• [Your task]:
Among the entries below, only the lines starting at the one with "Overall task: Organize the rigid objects" and ending at the one with "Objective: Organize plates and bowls", both included, are to be printed exactly.

Content starts

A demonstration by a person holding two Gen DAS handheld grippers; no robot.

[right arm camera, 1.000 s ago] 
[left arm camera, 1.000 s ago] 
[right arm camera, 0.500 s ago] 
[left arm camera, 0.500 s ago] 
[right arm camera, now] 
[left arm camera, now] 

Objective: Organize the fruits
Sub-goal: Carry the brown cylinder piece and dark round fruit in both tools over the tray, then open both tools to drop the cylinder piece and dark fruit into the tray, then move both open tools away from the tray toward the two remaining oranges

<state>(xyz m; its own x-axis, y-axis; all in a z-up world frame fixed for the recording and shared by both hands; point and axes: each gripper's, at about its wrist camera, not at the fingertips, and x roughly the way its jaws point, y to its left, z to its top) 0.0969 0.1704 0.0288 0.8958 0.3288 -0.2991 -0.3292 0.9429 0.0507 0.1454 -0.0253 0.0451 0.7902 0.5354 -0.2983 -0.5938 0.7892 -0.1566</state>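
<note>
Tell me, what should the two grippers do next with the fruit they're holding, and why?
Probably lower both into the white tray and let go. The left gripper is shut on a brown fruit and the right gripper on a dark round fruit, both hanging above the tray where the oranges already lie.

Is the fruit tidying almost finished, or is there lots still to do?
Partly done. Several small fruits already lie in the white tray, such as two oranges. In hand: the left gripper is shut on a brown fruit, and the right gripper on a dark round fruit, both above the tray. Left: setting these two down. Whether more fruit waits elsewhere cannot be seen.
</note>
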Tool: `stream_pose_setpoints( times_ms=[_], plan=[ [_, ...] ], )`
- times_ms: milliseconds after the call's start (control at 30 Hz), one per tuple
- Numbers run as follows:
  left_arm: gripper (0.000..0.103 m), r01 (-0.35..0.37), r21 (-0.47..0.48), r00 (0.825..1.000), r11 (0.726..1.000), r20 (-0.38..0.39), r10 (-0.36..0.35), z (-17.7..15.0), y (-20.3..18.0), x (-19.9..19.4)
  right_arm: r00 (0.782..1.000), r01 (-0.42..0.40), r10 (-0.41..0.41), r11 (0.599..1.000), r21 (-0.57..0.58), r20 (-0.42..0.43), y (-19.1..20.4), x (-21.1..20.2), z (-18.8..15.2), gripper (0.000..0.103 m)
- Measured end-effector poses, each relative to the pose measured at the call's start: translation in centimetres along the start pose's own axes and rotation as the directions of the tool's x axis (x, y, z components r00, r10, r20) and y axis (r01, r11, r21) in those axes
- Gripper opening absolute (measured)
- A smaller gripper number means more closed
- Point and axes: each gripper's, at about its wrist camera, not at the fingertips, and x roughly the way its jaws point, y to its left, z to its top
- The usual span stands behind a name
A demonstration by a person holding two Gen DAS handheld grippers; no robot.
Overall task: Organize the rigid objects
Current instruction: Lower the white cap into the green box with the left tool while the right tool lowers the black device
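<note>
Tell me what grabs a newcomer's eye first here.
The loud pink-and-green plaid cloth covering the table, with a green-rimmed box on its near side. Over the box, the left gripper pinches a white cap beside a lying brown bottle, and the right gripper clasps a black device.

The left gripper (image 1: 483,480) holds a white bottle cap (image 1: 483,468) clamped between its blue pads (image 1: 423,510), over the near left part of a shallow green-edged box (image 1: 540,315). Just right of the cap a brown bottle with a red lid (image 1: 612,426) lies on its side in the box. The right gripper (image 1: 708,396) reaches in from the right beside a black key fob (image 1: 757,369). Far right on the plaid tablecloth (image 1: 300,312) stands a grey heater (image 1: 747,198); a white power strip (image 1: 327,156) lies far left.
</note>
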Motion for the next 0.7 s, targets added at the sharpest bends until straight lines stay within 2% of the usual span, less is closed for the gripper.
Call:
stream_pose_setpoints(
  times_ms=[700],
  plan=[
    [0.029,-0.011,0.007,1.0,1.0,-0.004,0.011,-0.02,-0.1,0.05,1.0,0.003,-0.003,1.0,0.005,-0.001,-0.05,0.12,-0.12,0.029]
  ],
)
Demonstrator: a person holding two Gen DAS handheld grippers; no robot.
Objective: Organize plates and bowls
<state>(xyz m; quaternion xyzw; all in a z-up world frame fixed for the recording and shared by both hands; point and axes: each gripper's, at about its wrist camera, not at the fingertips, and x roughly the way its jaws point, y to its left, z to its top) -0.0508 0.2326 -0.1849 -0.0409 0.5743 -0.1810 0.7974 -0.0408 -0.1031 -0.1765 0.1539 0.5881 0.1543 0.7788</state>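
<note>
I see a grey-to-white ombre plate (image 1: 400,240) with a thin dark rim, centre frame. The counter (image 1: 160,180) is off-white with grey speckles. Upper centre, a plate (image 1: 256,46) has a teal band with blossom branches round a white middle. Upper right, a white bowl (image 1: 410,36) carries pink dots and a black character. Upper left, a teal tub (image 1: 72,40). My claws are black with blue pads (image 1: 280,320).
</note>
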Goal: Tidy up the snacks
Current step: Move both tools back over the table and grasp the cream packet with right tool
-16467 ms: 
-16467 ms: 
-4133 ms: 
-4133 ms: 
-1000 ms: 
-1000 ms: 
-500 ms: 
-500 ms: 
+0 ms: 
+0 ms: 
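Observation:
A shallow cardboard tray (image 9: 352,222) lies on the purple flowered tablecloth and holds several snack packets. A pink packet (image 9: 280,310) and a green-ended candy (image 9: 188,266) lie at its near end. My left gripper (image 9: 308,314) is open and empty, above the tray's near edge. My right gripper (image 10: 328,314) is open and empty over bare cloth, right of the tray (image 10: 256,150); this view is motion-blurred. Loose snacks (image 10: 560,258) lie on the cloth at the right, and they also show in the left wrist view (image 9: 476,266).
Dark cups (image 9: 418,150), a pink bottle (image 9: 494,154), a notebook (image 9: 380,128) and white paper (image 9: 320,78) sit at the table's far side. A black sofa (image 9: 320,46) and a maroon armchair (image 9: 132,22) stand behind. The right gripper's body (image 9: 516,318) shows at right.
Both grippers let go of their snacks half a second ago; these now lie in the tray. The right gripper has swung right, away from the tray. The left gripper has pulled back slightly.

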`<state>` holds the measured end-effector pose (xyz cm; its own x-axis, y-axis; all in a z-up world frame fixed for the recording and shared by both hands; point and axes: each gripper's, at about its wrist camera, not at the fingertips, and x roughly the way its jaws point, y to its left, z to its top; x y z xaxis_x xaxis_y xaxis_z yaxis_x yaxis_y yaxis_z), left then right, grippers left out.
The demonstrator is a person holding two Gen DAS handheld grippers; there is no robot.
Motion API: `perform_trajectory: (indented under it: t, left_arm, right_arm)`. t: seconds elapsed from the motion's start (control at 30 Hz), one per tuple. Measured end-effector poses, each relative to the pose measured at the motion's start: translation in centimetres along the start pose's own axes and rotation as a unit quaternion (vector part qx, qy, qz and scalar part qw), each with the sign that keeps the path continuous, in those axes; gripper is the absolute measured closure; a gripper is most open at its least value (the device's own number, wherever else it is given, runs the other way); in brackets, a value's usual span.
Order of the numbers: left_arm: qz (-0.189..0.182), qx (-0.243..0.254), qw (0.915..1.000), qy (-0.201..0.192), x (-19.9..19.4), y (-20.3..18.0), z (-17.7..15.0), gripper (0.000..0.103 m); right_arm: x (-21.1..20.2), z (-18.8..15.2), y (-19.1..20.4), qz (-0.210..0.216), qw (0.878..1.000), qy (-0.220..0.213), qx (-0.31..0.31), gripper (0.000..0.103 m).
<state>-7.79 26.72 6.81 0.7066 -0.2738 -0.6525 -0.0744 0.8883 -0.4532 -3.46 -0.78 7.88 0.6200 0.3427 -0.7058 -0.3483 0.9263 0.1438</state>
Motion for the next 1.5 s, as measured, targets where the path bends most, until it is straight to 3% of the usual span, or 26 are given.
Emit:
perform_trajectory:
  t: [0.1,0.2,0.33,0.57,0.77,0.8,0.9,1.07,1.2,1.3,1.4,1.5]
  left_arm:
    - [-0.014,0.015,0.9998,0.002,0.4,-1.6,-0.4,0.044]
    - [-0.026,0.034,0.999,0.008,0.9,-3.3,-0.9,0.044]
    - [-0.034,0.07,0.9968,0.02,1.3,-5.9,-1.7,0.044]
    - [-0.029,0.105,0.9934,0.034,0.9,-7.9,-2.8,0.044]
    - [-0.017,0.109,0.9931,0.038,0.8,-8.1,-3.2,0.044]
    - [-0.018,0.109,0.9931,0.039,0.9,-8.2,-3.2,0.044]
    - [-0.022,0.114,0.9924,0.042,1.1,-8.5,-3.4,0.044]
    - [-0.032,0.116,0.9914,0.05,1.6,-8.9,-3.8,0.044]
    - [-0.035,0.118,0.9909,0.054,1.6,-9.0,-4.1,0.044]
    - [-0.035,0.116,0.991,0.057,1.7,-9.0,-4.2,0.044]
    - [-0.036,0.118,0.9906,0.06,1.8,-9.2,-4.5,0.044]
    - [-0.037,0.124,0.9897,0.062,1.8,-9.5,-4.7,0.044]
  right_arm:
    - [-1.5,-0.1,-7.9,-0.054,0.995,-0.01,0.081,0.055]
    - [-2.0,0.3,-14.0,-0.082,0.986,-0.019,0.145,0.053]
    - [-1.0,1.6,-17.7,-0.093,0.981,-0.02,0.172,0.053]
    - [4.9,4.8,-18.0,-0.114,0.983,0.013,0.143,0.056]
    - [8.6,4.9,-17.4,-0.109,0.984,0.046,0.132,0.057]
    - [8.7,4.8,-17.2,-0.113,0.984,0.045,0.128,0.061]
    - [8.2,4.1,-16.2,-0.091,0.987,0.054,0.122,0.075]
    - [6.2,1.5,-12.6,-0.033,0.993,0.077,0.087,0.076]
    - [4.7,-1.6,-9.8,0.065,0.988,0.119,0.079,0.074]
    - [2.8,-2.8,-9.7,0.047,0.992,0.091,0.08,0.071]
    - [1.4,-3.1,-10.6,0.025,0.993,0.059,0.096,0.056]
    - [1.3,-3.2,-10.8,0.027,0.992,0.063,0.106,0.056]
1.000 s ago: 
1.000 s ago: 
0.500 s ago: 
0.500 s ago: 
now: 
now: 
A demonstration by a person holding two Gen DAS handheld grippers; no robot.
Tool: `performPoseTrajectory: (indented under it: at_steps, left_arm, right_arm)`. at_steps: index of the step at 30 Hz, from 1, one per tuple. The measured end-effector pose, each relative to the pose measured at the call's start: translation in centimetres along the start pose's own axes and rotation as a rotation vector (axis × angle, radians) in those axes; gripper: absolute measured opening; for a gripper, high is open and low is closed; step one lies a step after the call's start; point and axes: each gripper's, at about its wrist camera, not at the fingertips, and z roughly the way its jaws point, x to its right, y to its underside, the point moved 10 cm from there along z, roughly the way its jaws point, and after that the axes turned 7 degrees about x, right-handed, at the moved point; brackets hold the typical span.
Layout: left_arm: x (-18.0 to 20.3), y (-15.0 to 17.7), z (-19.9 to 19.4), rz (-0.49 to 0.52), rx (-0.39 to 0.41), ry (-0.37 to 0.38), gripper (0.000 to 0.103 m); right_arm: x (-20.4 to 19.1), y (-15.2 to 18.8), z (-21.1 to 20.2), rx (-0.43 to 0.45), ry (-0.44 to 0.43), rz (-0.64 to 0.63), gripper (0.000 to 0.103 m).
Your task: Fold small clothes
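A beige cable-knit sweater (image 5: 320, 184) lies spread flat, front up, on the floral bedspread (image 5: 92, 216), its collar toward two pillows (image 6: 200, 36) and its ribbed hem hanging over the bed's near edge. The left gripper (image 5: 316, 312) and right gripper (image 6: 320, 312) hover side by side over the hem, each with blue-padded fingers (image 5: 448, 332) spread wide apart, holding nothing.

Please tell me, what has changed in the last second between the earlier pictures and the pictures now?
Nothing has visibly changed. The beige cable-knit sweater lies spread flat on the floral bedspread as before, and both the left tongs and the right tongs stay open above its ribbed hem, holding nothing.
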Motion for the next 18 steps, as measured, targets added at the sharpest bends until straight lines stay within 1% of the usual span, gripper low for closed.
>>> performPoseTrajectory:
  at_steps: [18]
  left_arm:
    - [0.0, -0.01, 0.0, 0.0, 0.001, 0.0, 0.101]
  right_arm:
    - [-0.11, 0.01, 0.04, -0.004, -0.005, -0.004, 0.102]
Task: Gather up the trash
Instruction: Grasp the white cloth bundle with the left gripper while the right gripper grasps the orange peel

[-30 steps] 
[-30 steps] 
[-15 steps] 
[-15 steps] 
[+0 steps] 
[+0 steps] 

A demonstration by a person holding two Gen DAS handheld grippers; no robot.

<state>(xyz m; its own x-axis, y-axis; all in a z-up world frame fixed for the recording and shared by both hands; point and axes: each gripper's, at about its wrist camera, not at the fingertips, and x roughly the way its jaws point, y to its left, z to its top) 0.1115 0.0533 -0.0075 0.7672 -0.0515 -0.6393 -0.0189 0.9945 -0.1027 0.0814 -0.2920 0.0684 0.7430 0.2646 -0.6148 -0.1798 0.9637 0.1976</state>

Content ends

• [Expected output]:
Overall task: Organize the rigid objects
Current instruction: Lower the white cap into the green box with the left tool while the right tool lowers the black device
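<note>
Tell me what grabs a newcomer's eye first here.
The loud pink-and-green plaid cloth covering the table, with a green-rimmed box on its near side. Over the box, the left gripper pinches a white cap beside a lying brown bottle, and the right gripper clasps a black device.

The left gripper (image 1: 483,480) holds a white bottle cap (image 1: 483,468) clamped between its blue pads (image 1: 423,510), over the near left part of a shallow green-edged box (image 1: 540,315). Just right of the cap a brown bottle with a red lid (image 1: 612,426) lies on its side in the box. The right gripper (image 1: 708,396) reaches in from the right beside a black key fob (image 1: 757,369). Far right on the plaid tablecloth (image 1: 300,312) stands a grey heater (image 1: 747,198); a white power strip (image 1: 327,156) lies far left.
</note>
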Motion for the next 0.7 s, targets added at the sharpest bends until straight lines stay within 2% of the usual span, less is closed for the gripper.
Call:
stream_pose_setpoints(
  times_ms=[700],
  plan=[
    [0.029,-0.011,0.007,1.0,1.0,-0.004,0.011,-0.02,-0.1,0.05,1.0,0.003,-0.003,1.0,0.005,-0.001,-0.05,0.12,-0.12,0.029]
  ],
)
Demonstrator: a person holding two Gen DAS handheld grippers; no robot.
Objective: Organize plates and bowls

The exercise concludes with this answer.